■ Problem description: Copy exactly the stretch of data below from the line with "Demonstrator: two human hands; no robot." through the line with "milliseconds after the", including both of those lines.

■ Records for the task:
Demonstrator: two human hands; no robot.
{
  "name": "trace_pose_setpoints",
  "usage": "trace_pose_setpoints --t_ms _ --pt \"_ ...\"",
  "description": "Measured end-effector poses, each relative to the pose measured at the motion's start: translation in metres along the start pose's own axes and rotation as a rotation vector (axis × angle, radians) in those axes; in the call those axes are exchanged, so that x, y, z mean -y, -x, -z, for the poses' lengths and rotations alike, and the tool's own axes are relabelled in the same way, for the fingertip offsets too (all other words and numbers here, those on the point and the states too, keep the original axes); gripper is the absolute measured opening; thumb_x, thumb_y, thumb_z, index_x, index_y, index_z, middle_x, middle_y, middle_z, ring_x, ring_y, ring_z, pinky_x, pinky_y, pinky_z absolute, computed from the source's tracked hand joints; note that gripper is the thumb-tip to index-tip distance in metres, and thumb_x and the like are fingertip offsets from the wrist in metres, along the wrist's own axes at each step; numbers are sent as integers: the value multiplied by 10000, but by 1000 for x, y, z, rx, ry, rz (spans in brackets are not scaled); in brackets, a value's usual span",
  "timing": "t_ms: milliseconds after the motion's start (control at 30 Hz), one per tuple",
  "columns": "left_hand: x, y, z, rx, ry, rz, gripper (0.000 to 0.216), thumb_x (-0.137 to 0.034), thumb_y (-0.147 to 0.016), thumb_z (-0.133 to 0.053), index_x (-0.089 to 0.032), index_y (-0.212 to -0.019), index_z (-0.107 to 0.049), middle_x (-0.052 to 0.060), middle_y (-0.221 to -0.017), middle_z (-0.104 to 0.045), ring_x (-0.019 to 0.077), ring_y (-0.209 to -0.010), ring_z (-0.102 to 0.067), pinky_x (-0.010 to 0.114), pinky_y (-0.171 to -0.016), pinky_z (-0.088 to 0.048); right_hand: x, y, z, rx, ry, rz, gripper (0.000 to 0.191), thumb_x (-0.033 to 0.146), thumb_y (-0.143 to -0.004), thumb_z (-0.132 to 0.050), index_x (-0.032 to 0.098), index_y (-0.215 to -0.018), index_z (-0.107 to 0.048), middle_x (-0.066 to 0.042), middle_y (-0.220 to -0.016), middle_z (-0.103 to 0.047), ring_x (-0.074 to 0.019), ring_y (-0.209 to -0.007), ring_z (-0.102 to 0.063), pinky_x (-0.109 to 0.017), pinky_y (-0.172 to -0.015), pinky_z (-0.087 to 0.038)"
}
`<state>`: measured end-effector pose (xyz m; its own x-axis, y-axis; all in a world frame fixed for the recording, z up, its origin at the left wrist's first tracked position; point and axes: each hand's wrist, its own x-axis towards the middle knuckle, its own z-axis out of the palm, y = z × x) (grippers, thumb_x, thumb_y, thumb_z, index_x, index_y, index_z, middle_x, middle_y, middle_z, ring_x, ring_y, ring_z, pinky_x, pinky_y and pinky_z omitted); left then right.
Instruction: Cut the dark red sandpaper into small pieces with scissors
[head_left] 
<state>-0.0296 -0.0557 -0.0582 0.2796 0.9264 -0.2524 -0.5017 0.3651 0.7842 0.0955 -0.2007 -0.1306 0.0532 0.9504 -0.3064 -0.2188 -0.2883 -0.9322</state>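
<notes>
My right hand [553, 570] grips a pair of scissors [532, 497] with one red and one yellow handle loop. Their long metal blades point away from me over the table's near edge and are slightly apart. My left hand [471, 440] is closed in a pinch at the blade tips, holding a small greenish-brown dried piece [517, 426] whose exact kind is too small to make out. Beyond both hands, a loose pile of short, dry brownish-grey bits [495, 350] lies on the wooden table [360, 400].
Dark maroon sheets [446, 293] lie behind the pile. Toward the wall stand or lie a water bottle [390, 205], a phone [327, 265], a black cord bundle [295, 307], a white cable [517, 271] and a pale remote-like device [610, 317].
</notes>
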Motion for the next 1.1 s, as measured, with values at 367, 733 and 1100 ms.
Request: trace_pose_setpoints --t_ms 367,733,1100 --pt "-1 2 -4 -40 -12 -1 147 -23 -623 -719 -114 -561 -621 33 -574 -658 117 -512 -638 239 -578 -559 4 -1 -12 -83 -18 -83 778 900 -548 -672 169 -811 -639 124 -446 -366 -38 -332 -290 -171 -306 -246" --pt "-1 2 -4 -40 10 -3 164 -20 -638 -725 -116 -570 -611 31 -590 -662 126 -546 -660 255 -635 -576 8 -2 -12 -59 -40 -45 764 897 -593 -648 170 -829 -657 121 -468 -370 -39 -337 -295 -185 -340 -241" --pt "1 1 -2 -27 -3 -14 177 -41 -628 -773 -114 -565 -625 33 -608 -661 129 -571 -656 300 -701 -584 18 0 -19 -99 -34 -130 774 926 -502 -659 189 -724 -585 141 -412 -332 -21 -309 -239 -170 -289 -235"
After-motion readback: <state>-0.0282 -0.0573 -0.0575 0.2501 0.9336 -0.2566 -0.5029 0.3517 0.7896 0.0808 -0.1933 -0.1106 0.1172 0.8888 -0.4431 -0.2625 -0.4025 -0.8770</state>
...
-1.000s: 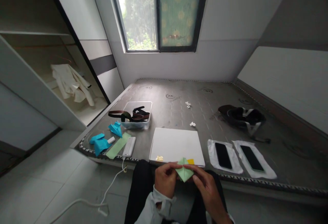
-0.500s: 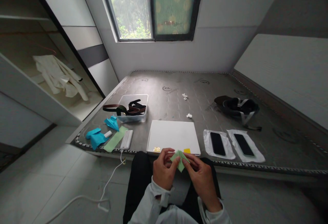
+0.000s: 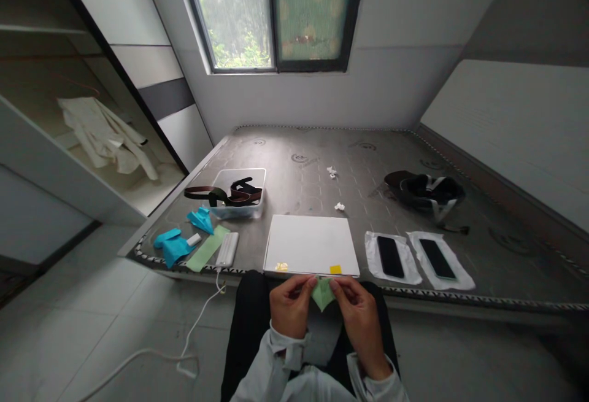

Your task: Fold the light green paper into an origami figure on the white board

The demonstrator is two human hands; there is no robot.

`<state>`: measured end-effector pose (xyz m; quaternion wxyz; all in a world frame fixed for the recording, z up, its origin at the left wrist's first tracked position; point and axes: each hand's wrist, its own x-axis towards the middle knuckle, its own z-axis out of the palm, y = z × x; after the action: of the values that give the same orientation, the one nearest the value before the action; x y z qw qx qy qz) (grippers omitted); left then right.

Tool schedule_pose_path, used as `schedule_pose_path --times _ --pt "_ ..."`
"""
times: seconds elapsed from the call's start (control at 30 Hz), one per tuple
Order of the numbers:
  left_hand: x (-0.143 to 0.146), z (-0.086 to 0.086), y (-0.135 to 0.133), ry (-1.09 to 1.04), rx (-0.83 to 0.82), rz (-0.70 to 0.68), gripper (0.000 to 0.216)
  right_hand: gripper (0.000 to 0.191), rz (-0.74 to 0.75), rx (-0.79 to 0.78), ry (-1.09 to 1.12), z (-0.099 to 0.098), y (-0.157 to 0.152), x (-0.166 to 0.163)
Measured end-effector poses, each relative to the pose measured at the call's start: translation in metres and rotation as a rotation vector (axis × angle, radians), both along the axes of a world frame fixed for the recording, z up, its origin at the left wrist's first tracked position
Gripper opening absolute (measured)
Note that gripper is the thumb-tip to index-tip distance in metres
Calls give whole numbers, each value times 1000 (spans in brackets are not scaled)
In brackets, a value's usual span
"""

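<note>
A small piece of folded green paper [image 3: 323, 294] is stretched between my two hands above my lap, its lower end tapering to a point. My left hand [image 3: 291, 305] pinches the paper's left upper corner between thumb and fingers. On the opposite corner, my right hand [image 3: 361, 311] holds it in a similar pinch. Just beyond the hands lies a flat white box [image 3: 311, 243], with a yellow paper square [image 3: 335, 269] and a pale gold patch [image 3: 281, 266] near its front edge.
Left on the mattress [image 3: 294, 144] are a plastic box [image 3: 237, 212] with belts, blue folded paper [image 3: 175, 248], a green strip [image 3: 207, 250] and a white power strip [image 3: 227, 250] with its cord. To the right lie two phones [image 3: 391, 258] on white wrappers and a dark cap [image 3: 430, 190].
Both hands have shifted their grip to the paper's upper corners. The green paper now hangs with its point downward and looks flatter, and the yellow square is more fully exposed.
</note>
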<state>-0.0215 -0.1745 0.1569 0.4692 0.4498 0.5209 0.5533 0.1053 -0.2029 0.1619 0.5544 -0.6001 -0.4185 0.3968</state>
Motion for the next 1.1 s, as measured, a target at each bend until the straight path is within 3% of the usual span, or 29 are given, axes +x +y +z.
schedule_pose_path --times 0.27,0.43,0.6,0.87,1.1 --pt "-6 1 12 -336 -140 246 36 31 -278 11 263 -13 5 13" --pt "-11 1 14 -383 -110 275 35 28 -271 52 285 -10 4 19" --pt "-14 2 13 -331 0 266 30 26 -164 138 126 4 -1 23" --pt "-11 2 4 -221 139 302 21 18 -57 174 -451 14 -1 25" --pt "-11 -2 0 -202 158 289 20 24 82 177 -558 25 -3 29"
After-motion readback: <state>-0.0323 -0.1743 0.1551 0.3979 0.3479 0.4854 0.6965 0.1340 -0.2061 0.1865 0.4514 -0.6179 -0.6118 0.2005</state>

■ Written reply:
Demonstrator: two human hands; no robot.
{
  "name": "trace_pose_setpoints",
  "usage": "trace_pose_setpoints --t_ms _ --pt \"_ ...\"",
  "description": "Measured end-effector poses, each relative to the pose measured at the motion's start: translation in metres along the start pose's own axes and rotation as a rotation vector (axis × angle, radians) in those axes; in the call those axes are exchanged, so that x, y, z mean -y, -x, -z, for the poses' lengths and rotations alike, and the tool's own axes are relabelled in the same way, for the fingertip offsets too (all other words and numbers here, those on the point and the states too, keep the original axes); gripper is the absolute measured opening; thumb_x, thumb_y, thumb_z, index_x, index_y, index_z, middle_x, middle_y, middle_z, ring_x, ring_y, ring_z, pinky_x, pinky_y, pinky_z absolute, computed from the source's tracked hand joints; note that gripper is the thumb-tip to index-tip distance in metres, and thumb_x and the like are fingertip offsets from the wrist in metres, along the wrist's own axes at each step; numbers are sent as integers: the value multiplied by 10000, but by 1000 for x, y, z, rx, ry, rz (spans in brackets are not scaled); in brackets, a value's usual span",
  "timing": "t_ms: milliseconds after the motion's start (control at 30 Hz), one per tuple",

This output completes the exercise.